Copy, word for word, the lines of the listing below from the line with "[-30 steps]" up to and including the line with "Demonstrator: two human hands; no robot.". Drop the pictures.

━━━━━ Source material ━━━━━

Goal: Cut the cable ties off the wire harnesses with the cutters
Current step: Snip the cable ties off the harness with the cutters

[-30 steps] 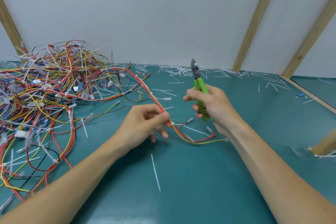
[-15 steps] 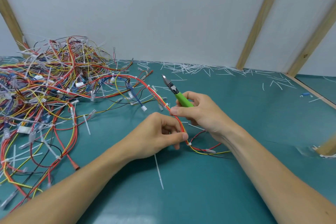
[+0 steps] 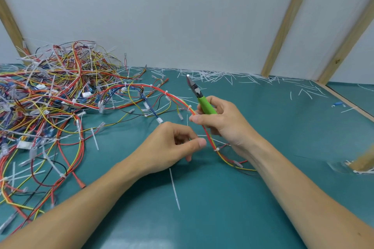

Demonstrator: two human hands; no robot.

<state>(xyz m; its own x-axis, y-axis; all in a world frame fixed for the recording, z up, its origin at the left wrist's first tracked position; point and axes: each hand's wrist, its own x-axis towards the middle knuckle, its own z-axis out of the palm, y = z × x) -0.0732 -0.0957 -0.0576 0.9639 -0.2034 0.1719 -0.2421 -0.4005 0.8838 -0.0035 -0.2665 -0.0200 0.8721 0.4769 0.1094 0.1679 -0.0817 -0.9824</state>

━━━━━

Written solution
[-30 steps] 
[-15 steps] 
[+0 steps] 

Demonstrator: two human hands; no robot.

Nothing else belongs to this exercise.